Зачеркни минус — он превратится в плюс.
Возрадуйтесь и надейтесь!
Во время ближайшего завтрака она забралась на стол и начала проповедовать.
Отец Авель плакал, слушая жуткую смесь первобытных воззрений, основ веры и наивных представлений самой Марийки. Он узнавал в ее речи обрывки собственных проповедей. Во всяком случае, его увлечение теорией Шеола, как гетто для душ-теней, рефаимов-бессильных, ждущих Дня Восстания, явно оказало влияние на заключенную Геджибош.

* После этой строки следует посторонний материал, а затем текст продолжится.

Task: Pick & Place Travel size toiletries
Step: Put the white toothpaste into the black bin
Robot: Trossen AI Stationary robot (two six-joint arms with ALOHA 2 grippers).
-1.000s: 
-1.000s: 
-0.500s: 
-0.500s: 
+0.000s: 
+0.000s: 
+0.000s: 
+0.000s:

Аналогия мистического Шеола с реальной тюрьмой была любимой темой отца Авеля. И вот — зерно упало на благодатную почву, дав обильные всходы.
Священник ужасался: неужели это я толкнул невинную девицу на путь ереси? Поздно — от него больше ничего не зависело. Отец Авель не знал, что именно сегодня он стал превращаться в Авеля О'Нейли, летописца. Старт коренных изменений личности — умение промолчать, боясь насилия, когда все твое естество требует вмешательства.
Но путь мученика страшил отца Авеля.
Зато авторитеты не промолчали. Троих Марийка убила «второй смертью, без воскресения» прямо здесь, на глазах собравшихся. Это произошло быстрее, чем дубль-система успела отреагировать и включить парализатор. Столовая относилась к тем местам, где насилие контролировалось. Но программа «следаков» не была рассчитана на киноидов-намодов.